Problem details: Which lines below fall between the one containing "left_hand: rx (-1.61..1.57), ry" and the one containing "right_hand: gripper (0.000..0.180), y"? Repeat them exactly, counting both of those lines, and add nothing else.
----
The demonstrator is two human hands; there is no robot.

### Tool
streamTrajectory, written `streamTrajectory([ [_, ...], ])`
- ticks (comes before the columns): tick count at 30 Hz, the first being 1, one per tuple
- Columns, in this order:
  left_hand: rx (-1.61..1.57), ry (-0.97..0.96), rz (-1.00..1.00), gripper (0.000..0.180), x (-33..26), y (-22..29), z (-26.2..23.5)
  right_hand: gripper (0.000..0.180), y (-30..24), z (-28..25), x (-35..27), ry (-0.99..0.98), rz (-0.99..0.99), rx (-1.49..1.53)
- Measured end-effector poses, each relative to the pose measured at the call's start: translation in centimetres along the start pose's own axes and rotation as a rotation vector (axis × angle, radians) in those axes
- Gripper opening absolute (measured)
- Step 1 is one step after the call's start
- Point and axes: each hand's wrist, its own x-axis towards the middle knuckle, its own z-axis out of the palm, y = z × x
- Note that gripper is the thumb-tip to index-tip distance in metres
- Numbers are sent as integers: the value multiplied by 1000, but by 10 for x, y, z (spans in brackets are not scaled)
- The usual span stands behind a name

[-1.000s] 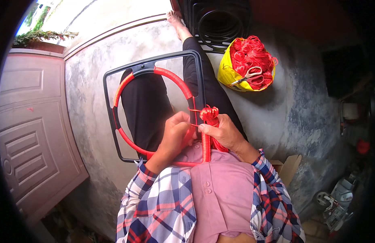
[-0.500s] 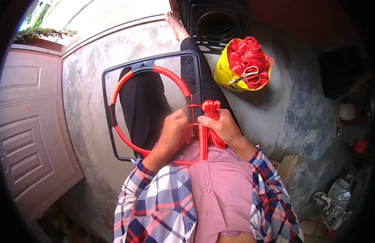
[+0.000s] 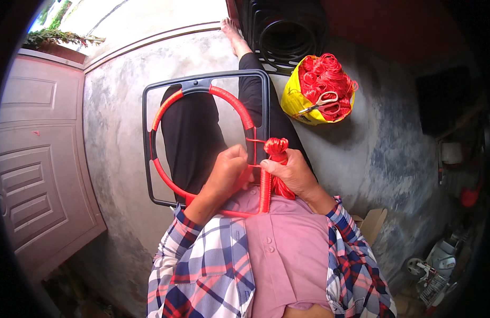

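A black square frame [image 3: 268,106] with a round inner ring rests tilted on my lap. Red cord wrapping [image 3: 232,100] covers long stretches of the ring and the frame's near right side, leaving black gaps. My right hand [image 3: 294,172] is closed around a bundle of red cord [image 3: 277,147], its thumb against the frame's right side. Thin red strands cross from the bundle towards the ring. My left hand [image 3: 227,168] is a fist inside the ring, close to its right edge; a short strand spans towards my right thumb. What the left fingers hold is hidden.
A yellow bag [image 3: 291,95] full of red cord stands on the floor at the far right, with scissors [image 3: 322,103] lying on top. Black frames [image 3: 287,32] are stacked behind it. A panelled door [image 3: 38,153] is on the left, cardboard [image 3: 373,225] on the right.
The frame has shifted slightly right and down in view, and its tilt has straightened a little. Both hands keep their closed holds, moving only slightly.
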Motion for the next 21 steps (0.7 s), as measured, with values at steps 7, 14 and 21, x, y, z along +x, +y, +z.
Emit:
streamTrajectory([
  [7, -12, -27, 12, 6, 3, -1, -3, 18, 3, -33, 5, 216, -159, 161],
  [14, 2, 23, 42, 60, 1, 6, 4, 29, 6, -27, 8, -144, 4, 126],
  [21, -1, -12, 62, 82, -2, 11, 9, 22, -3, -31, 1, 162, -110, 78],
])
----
Answer space:
  left_hand: rx (-1.61..1.57), ry (-0.97..0.96), rz (-1.00..1.00), gripper (0.000..0.180), x (-33..26), y (-22..29), z (-26.2..23.5)
  right_hand: gripper (0.000..0.180), y (-30..24), z (-28..25), x (-35..27), ry (-0.99..0.98), rz (-0.99..0.99), rx (-1.49..1.53)

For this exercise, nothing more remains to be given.